Detecting inconsistent information in crowd-sourced street networks based on parallel carriageways identification and the rule of symmetry

https://doi.org/10.1016/j.isprsjprs.2021.03.014Get rights and content

Abstract

Crowd-sourced geographic information has great potential in scientific and public domains, and is recently under consideration by geospatial professionals as an alternative to traditional spatial data collection. The success, however, implies a need to build long-term reliance on the crowd-sourcing projects, and poses growing concern over the quality of the constantly evolving data. In general, we aim to develop an approach that uses geographic rules to identify inconsistent information in street networks without relying on external sources. This paper focuses on a more challenging sub-process that aims to identifying inconsistent information using the rule of symmetry. That is, information (e.g. name, class, speed limit, etc.) in parallel carriageways (e.g. divided highways) always constrains each other. The process starts with a clustering of related streets into well-defined or ambiguous situations using a DBSCAN-inspired technique; then two pairing strategies are designed for both situations. To address the challenging problem of pairing carriageways in ambiguous situations, three pairing algorithms (stroke-based, tree-based, and mixed) are devised based on the idea of using expanded ‘receptive field’ to disentangle the ambiguities; each has a focus on efficiency, effectiveness, or their tradeoff. Evaluating the algorithms against 7 selected datasets shows that all three algorithms reached satisfactory performance (F1-score > 92%) for ambiguous situations, and much higher accuracy for the whole datasets. Then, we applied our approach to over 40 datasets worldwide and detected inconsistencies (i.e. dissimilar values in paired carriageways) in crowd-sourced and authoritative street networks. We evaluate the identified inconsistencies, analyze the possibilities of our approach in suggesting corrections to problematic data, and discuss its effectiveness, issues, and future directions. We thereby demonstrate that the proposed approach is effective for quality assurance, and can be used to assure the quality of crowd-sourced and authoritative mapping projects during their evolution without relying on ground-truth.

Introduction

In recent years, scientific and public domains have witnessed the proliferation of crowd-sourced geographic information (Goodchild, 2007, See et al., 2016, Yan et al., 2020). Such emerging data sources have proven successful in collecting timely and diverse geographic information (Goodchild and Li, 2012) and have shown great potential in many domains like natural resource management, urban planning, and disaster response (Schultz et al., 2017, Spyratos and Stathakis, 2018, Feng et al., 2020). A critical problem is data quality. Relying on the Linus’ law from the open source domain, the crowd-sourcing mapping community believes that the quality would eventually be improved by the crowd (Haklay et al., 2010, Foody et al., 2015). But there is not always a guarantee. For example, some mistakes may never be corrected if no one has payed attention to it (Goodchild and Li, 2012), suggesting that such a quality control mechanism can be inefficient. Hence more effective and efficient methods for quality assurance are anticipated.

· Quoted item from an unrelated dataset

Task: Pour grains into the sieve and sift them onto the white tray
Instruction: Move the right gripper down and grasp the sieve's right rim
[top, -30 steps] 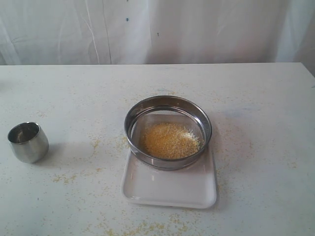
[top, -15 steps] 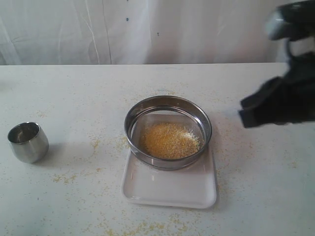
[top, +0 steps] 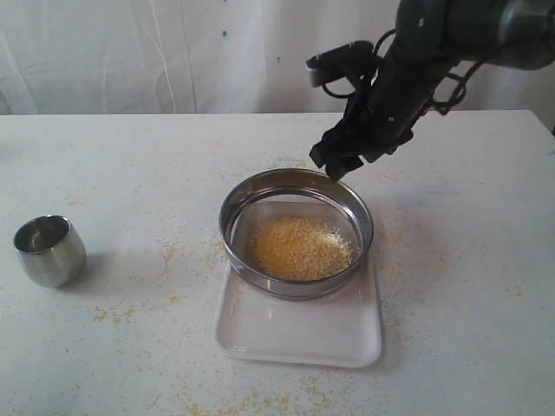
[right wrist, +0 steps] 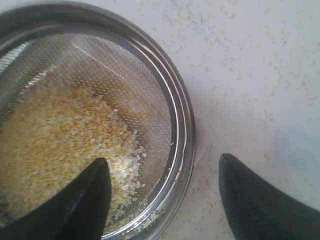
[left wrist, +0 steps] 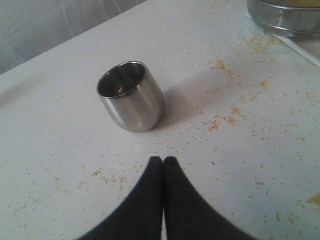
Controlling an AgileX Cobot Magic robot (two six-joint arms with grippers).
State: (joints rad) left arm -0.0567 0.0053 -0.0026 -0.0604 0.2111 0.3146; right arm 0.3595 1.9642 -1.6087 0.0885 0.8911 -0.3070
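Right pincer [right wrist: 162,160] spread over sieve [right wrist: 181,120] rim; white tray [top: 299,334] partly hidden beneath

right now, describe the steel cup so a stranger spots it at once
On the white table, look far left of the white tray in the exterior view. The steel cup stands alone, upright; unlike the wide mesh sieve, it is small and solid-walled.

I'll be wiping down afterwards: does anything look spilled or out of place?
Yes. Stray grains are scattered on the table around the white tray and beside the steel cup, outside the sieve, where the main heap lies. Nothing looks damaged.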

After years of development, the quality of some crowd-sourced data is getting close to that of authoritative datasets, at least in many urban areas (Haklay, 2010, Zielstra and Zipf, 2010, Basiri et al., 2019). As a result, GIS practitioners and data providers started to look at the feasibility of incorporating such data into professional domains (Parker et al., 2012, Mooney and Morley, 2014, Olteanu-Raimond et al., 2016). For example, national mapping agencies in European countries began to study the use of such information in e.g. change detection to accelerate their production lines (Olteanu-Raimond et al., 2016). North American countries also reported their progress on updating authoritative data based on crowd-sourced data (Elwood et al., 2012, Begin, 2014). However, as different quality control approaches are taken by professional and crowd-sourcing communities, the debate as to whether and how to integrate crowd-sourced data into the production lines have never ceased (Elwood et al., 2012, Zhang et al., 2018b).

Therefore, the central concern around the crowd-sourced geo-information seems to move from how good/useful it is in various applications (Hacklay 2010; Basiri et al., 2019) towards can we trust and depend on it in the long run (an evolving perspective)? And are there approaches to assuring the quality of the constantly evolving data more efficiently? Previously, quality assessment of crowd-sourced geo-data has been extensively studied, many of which aimed at deriving a general description of the data quality by comparing them with reference data (Haklay, 2010, Zielstra and Zipf, 2010, Fan et al., 2014). Nevertheless, although such a static and descriptive approach is useful, it does not provide insights into where and how the data can be improved during the evolution of the crowd-sourcing projects. Further, the availability of reference data makes such assessments costly and difficult to scale. We therefore explore means to identify and improve problematic data efficiently and economically that is crucial for the crowd-sourcing platforms to be continuously successful.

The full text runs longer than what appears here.